• [Task objective]: Output nothing but the lines from the first line of the entries to the line with "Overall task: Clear", inclusive, exactly as they read.

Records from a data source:
[Start of Attachment]
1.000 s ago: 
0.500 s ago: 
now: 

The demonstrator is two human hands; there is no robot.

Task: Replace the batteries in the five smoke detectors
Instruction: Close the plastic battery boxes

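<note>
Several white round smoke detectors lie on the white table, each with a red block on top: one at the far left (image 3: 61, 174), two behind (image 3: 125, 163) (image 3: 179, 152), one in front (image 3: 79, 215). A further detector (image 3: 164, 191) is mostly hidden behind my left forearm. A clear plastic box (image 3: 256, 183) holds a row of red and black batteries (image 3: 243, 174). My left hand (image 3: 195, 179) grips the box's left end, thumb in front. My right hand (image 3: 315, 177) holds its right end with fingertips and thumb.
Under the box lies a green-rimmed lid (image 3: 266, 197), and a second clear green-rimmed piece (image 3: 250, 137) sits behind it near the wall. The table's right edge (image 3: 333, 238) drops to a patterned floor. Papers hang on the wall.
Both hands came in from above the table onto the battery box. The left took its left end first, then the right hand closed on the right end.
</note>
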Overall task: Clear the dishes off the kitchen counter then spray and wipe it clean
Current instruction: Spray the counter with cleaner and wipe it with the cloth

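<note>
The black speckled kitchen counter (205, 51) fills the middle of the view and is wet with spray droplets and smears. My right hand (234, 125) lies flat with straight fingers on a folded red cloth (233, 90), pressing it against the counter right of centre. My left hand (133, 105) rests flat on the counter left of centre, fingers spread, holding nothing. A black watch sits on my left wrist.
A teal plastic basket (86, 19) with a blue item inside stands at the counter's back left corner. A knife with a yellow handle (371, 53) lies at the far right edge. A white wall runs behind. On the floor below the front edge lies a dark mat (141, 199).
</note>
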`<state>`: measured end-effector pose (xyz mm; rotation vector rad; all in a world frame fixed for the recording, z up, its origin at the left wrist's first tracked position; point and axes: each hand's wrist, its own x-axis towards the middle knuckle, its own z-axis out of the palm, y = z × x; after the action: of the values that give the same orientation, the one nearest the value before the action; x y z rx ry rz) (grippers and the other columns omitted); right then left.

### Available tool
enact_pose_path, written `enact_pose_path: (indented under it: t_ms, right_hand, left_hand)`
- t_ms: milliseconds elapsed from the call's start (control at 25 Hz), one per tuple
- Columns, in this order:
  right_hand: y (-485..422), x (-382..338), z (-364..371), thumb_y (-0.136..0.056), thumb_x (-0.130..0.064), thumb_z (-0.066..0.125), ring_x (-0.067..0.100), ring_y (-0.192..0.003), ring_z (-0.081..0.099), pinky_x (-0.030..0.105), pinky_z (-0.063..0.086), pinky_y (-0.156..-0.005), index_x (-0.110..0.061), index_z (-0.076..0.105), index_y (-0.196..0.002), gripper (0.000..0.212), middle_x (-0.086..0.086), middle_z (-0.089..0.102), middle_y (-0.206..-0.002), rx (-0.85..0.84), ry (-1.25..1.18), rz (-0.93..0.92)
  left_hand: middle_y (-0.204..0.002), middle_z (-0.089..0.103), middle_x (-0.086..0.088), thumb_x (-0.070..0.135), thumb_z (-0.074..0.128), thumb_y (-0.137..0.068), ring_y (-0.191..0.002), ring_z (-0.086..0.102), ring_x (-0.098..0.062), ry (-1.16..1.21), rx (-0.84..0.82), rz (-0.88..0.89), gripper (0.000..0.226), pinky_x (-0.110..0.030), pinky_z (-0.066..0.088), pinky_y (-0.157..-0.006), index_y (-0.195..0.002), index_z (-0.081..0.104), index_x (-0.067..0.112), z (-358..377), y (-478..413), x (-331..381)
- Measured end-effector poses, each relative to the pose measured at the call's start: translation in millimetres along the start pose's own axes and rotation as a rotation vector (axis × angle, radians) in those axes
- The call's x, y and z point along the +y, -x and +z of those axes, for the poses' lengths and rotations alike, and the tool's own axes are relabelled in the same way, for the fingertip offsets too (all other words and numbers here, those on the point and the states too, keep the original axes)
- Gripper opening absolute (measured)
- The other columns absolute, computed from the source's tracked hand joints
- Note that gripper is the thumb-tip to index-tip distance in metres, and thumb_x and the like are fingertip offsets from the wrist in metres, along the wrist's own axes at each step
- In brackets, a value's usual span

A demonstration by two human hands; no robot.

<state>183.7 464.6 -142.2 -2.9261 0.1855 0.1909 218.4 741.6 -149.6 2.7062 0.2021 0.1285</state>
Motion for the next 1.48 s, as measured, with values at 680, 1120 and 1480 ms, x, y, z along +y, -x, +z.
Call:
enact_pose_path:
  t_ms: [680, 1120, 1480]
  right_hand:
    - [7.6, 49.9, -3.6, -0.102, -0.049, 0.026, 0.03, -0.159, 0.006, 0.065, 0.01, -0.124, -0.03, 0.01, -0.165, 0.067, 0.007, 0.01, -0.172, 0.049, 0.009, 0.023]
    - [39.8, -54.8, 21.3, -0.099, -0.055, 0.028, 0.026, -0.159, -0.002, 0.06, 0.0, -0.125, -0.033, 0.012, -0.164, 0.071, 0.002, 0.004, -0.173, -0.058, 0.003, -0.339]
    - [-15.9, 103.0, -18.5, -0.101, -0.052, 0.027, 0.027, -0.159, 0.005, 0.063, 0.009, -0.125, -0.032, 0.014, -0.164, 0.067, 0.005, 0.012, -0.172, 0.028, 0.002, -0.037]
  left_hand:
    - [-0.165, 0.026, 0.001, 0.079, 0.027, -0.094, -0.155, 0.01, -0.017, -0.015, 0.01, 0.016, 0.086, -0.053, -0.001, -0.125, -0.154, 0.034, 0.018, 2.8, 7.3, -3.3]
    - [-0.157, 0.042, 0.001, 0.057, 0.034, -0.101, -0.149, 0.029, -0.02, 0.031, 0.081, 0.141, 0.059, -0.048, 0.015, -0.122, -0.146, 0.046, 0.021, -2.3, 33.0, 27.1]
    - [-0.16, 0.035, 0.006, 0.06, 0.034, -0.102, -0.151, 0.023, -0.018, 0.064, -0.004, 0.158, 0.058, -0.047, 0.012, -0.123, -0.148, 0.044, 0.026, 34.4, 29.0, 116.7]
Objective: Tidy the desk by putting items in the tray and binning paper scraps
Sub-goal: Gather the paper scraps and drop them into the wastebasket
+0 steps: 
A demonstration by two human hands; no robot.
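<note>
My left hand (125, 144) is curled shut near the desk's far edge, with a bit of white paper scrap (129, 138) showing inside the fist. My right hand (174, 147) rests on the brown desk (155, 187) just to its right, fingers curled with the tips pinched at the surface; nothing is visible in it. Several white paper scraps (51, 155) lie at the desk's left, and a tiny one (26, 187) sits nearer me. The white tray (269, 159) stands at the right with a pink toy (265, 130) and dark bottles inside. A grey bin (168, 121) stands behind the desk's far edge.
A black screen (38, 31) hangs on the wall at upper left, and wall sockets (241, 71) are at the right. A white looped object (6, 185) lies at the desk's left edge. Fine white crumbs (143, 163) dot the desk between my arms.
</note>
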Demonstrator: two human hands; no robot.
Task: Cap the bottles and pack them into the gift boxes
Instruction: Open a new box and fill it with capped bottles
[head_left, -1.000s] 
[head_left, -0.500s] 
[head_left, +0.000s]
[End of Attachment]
• [Response below]:
1.000 s ago: 
0.500 s ago: 
now: 

The demonstrator is two human hands; there is no robot.

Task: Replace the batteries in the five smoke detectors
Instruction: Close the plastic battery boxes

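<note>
Several white round smoke detectors lie on the white table, each with a red block on top: one at the far left (image 3: 61, 174), two behind (image 3: 125, 163) (image 3: 179, 152), one in front (image 3: 79, 215). A further detector (image 3: 164, 191) is mostly hidden behind my left forearm. A clear plastic box (image 3: 256, 183) holds a row of red and black batteries (image 3: 243, 174). My left hand (image 3: 195, 179) grips the box's left end, thumb in front. My right hand (image 3: 315, 177) holds its right end with fingertips and thumb.
Under the box lies a green-rimmed lid (image 3: 266, 197), and a second clear green-rimmed piece (image 3: 250, 137) sits behind it near the wall. The table's right edge (image 3: 333, 238) drops to a patterned floor. Papers hang on the wall.
Both hands came in from above the table onto the battery box. The left took its left end first, then the right hand closed on the right end.
</note>
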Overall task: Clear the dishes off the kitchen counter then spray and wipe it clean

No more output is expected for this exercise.